A kind is represented by a |kind *| pointer. These actually point to
small trees of //kind// objects -- see //Kinds// -- because many kinds are
constructed out of others: thus |list of texts| is the result of applying the
"list of ..." construction to the kind |text|.[1] Kinds not constructed from
other kinds are called "base kinds". Briefly:
(*) By convention the |NULL| pointer means "kind unknown".
(*) Commonly needed base kinds, like |number| or |text|, have global variables
set equal to them, like |K_number| or |K_text|. See //Familiar Kinds//.
(*) Kinds can otherwise be made with //Kinds::base_construction//,
//Kinds::unary_con// or //Kinds::binary_con//. For example,
|list of numbers| and |relation of numbers to texts| can be made by:
= (text)
Kinds::unary_con(CON_list_of, K_number)
Kinds::binary_con(CON_relation, K_number, K_text)
=
(*) Kinds for functions are a bit laborious to put together, so //Kinds::function_kind//
is a convenience.
(*) As with kinds, commonly needed constructors, like |CON_list_of| or
|CON_relation|, are available as global values. Again see //Familiar Kinds//.
(*) Two different |kind *| values can represent the same kind, so don't test
whether $K$ is the same kind as $L$ by the pointer comparison |K == L|. Instead
call //Kinds::eq// or its negation //Kinds::ne//.

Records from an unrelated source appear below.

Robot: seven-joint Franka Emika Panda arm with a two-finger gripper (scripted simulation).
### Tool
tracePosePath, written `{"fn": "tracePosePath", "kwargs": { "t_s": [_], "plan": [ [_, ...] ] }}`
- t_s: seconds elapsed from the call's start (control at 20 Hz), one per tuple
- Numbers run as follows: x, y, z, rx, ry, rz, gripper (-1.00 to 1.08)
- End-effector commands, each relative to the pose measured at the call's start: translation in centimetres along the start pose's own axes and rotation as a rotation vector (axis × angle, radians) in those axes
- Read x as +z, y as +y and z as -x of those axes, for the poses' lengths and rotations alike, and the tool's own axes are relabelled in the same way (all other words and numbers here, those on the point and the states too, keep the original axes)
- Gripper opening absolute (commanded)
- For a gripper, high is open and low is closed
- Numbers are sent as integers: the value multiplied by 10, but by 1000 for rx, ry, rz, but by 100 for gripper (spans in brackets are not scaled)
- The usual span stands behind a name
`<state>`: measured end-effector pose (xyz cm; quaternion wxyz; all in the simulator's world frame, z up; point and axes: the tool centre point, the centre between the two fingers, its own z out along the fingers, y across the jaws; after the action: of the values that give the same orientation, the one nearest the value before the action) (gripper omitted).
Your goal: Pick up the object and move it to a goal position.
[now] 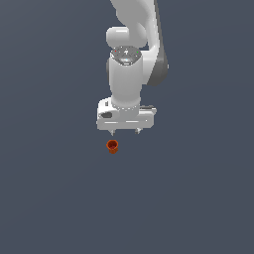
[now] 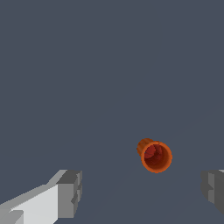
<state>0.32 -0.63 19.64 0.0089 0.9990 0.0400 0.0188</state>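
The exterior view looks from a distance at the front of the white, rounded robot arm, taking in its pale gripper and the plain dark grey ground. The wrist view looks out past both grey fingertips (much nearer). Both views share the tiny orange-red hollow cup.

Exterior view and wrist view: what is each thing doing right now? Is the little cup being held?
orange-red cup: not held, standing free on the grey surface, hollow top open and empty.
end effector: open, fingers spread wide, holding nothing, apart from the cup.
fingers: none touching the cup; in the wrist view it shows between them.
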Motion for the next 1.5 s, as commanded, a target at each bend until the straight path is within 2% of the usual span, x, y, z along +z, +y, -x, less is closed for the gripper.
{"fn": "tracePosePath", "kwargs": {
  "t_s": [0.0, 0.3, 0.9, 1.45],
  "plan": [
    [3, 1, 1, 8, -2, -1, 100],
    [25, 13, 5, 88, -9, -7, 100],
    [98, 55, 29, 368, -37, -13, 100],
    [113, 60, 34, 403, -41, -11, 100]
  ]
}}
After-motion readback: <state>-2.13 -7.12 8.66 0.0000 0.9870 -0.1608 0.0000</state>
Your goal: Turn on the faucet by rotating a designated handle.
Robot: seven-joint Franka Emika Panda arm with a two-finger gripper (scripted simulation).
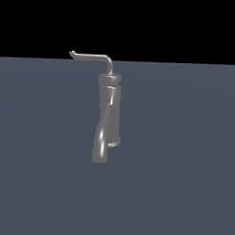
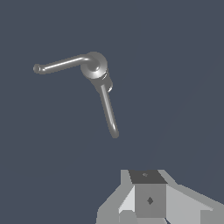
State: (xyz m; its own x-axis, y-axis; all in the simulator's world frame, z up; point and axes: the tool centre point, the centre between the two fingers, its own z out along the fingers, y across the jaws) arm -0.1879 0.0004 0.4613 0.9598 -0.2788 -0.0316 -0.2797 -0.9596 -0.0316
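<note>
The faucet (image 1: 108, 109) stands upright on the grey floor in the exterior view, its thick curved spout (image 1: 101, 143) bending down toward the viewer. From its top, the thin L-shaped handle (image 1: 92, 56) reaches toward the exterior view's left and ends in a small upturned tip. The wrist view looks down on the faucet cap (image 2: 94, 65), with the handle (image 2: 59, 65) and the spout (image 2: 108, 111) spreading out from it. Grey parts of my gripper (image 2: 146, 177) show at the picture's edge, well apart from the faucet. How its jaws stand is unclear. The exterior view shows no gripper.
A flat blue-grey floor (image 1: 185, 165) surrounds the faucet, with a black background above its far edge. No other objects show.
</note>
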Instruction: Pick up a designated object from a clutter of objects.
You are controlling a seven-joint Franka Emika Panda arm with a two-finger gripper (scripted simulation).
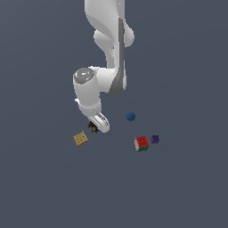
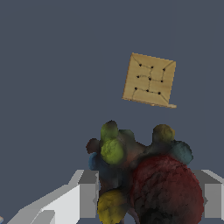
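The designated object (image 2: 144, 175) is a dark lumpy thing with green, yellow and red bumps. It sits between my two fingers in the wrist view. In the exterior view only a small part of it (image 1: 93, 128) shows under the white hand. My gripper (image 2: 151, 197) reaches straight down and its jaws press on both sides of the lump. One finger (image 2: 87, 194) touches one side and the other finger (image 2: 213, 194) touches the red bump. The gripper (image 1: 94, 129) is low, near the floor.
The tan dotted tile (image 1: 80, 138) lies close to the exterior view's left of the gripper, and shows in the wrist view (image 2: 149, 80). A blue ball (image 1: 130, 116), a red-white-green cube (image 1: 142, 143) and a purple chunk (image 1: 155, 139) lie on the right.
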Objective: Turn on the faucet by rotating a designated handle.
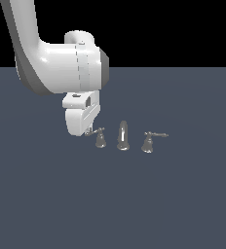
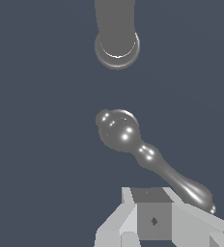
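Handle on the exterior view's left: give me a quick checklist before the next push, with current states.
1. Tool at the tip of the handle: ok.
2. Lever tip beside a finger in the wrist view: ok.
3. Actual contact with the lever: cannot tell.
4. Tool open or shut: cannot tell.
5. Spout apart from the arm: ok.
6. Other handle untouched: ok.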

(*) Call //Kinds::conforms_to// to test whether $K$ conforms to $L$. This is
either true or not true. To find a kind able to hold values of either $K$ or $L$,
call //Latticework::join//.
(*) Call //Kinds::compatible// to test whether $K$ is compatible with $L$,
but note that the reply is three-valued: always, sometimes or never.
(*) Inform makes frequent use of "weakening", where we deliberately weaken a
kind (i.e., make it less restrictive) by ignoring distinctions between subkinds
of some $W$. For example, the weakening of |list of things| with respect to
|object| is |list of objects|. See //Kinds::weaken//.

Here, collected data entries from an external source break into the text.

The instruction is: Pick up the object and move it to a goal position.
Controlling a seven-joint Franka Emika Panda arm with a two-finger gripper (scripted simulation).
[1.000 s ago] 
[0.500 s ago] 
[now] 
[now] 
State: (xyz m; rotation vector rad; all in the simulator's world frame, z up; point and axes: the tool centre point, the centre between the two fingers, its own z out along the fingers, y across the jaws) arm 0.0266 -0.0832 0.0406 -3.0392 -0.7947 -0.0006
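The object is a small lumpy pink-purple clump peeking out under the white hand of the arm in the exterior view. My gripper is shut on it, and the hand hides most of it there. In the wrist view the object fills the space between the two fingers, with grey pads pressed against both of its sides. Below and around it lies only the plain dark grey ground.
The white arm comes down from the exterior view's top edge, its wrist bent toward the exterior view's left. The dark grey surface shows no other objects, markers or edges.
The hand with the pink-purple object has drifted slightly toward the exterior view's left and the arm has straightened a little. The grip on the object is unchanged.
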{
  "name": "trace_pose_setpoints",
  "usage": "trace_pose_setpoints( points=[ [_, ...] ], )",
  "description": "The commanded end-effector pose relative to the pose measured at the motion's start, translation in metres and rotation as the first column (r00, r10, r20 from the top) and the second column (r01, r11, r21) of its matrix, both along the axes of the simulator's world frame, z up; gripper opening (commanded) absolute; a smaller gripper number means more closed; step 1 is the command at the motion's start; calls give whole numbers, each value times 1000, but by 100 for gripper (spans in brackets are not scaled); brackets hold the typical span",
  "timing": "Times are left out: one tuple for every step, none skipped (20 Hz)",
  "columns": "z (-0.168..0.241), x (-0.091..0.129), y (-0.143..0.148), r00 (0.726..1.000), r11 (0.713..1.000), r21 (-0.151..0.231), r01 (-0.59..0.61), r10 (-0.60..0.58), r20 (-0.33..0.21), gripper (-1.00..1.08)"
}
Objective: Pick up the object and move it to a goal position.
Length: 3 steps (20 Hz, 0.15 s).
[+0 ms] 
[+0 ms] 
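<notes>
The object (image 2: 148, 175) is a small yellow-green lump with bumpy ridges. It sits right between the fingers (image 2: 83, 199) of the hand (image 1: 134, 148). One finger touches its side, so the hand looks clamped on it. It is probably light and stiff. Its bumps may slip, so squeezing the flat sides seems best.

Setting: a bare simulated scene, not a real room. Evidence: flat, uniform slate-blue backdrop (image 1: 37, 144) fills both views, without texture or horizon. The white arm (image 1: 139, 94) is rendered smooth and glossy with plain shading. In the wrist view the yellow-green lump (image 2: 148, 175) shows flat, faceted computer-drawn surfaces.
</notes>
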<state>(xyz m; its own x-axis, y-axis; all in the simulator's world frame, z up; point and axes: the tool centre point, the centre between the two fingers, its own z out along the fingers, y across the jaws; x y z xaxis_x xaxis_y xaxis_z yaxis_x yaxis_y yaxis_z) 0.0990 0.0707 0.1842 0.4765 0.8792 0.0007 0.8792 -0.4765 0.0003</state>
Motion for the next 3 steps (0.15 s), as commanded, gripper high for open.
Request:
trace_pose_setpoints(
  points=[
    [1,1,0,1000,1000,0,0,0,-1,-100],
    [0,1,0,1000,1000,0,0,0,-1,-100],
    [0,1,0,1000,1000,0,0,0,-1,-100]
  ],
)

(*) An extensive API of functions is provided in //Using Kinds// to test whether
given kinds have given properties. The most important is //Kinds::Behaviour::definite//,
which determines whether $K$ is definite.
(*) New base kinds can be created either by calling //Kinds::new_base//,[2] or in
the process of reading in "Neptune files".[3] New constructors can only
be made the latter way. See //NeptuneFiles::load//, which sends individual commands
to //NeptuneFiles::read_command//, which in turn deals with the low-level code in
the //Kind Constructors// section.[4] See //A Brief Guide to Neptune// for a
manual to the syntax.
(*) It is possible to move kinds within the lattice of kinds, i.e., to change
their hierarchical relationship, even after creation. See //Kinds::make_subkind//.

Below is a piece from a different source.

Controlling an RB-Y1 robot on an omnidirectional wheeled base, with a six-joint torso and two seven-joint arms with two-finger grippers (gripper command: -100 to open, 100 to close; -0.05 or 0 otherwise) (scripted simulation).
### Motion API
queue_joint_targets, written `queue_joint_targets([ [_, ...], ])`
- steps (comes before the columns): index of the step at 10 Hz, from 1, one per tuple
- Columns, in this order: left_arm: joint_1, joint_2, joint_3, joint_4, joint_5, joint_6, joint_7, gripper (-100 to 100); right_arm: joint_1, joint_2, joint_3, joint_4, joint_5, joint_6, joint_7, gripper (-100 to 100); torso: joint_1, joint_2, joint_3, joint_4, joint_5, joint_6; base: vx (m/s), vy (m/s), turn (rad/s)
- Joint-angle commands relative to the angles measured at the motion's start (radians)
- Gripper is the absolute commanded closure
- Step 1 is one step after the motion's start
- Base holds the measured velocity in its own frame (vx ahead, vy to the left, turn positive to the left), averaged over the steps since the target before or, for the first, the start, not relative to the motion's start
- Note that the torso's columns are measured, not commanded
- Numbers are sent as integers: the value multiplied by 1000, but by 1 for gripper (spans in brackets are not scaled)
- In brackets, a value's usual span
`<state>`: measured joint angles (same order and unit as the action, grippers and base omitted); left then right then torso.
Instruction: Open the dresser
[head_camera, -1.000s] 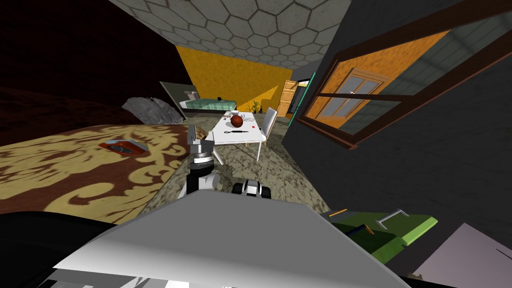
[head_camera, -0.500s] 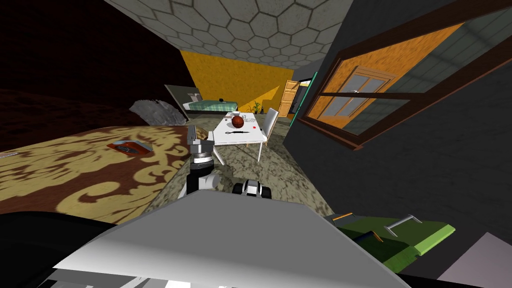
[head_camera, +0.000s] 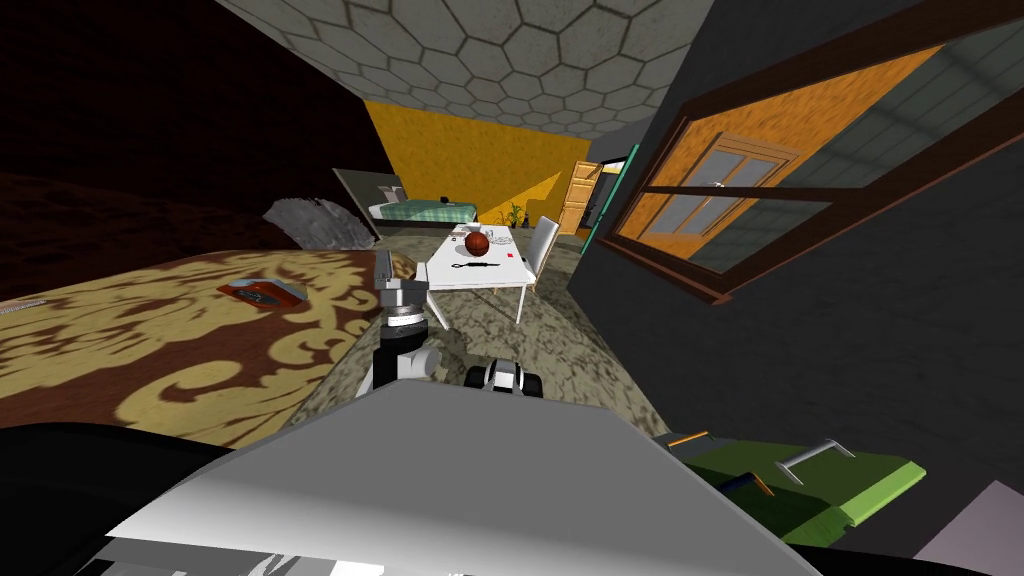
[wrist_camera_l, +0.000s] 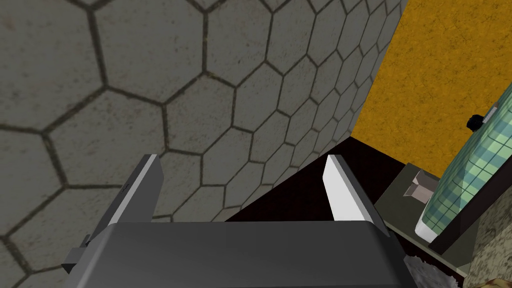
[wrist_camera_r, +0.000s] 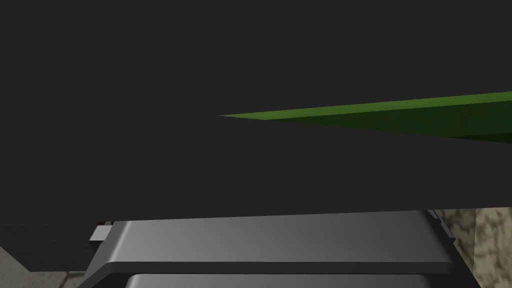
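dresser (head_camera: 860, 485) green, low on my right against dark wall (wrist_camera_r: 150, 100), grey bar handle (head_camera: 820, 452) on it, contents can't tell | left gripper (wrist_camera_l: 241, 159) raised ahead of chest, blades wide, empty | right gripper (wrist_camera_r: 270, 235) low, facing dark wall beside dresser's green edge, state can't tell

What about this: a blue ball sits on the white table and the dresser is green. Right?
No. The head view shows the ball is reddish brown, not blue. It does sit on the white table, and the dresser is green.
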<state>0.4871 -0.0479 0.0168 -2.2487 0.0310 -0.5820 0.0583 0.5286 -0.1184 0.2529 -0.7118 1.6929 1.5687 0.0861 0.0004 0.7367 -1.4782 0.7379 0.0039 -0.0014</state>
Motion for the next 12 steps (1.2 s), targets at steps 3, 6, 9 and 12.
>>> queue_joint_targets([
  [3,0,0,0,0,0,0,0,0,74,-16,6,-110,-2,-20,-13,-100,0,0,0,0,-1,0,19,2,35],
  [6,0,0,0,0,0,0,0,0,107,-21,9,-157,-4,-32,-18,-100,0,1,1,0,-1,0,15,0,20],
  [9,0,0,0,0,0,0,0,0,147,-27,13,-214,-7,-44,-24,-100,0,1,0,0,-1,0,11,0,26],
  [12,0,0,0,0,0,0,0,0,186,-38,18,-271,-9,-56,-30,-100,0,0,0,0,0,0,15,3,24],
])
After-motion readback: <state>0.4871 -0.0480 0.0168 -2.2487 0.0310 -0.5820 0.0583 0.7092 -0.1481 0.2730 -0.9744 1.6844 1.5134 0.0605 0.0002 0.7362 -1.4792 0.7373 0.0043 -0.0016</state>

Inform does this very sparingly and only with kinds of object.[5]
(*) Use //Kinds::Dimensions::arithmetic_on_kinds// to determine what kind, if
any, results from performing an arithmetic operation.
[1] "List of ..." is what is called a "kind constructor". This term follows the
traditional usage of "type constructor", but note that Haskell and some other
functional languages mean something related but different by this.
[2] So, for examole, Inform acts on text like "A weight is a kind of value." by
calling //Kinds::new_base//.
[3] Inform's built-in kinds like |number| or |text| all come from such files,
not by calls to //Kinds::new_base//.
[4] Inform stores Neptune files inside kits of Inter, because in practice
built-in kinds always need run-time support written in Inter code, so the two
naturally go together.
[5] For instance, after "Puzzle is a kind of thing. Toy is a kind of thing.
Puzzle is a kind of toy.", Inform moves |puzzle| to be a subkind of |toy|,
when it had been created as a subkind of |thing|. It is very arguable that
allowing this is a bad idea, but that ship has sailed.